What lines below contain the word "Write"? Please pull each one out.

**Exercise inputs**
____
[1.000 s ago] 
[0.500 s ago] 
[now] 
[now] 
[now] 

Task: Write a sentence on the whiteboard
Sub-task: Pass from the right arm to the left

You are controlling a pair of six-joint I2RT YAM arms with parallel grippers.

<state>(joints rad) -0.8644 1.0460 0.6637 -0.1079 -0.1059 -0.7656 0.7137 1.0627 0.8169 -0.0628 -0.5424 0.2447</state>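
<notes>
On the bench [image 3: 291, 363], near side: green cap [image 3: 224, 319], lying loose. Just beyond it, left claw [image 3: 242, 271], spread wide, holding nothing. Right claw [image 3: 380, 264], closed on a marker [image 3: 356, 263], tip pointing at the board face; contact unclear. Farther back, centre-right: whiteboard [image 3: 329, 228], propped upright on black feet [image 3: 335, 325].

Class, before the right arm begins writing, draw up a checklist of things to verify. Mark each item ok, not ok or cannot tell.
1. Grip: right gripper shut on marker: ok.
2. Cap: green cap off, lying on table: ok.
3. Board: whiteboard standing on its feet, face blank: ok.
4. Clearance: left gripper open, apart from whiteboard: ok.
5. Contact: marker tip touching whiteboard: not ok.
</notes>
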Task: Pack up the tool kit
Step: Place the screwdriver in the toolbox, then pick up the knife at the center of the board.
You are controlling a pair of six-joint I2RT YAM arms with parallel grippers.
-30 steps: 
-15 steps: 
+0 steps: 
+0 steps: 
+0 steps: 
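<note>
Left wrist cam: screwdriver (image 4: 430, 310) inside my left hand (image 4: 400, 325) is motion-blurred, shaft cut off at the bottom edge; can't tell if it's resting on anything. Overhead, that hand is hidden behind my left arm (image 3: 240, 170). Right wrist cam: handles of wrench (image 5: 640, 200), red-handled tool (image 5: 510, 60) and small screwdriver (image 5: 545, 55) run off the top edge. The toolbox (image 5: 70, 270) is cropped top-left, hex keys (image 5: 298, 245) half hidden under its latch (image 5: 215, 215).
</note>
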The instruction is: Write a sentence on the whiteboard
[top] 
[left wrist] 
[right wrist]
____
**Result for this exercise**
Task: Write a sentence on the whiteboard
The instruction is: Write a sentence on the whiteboard

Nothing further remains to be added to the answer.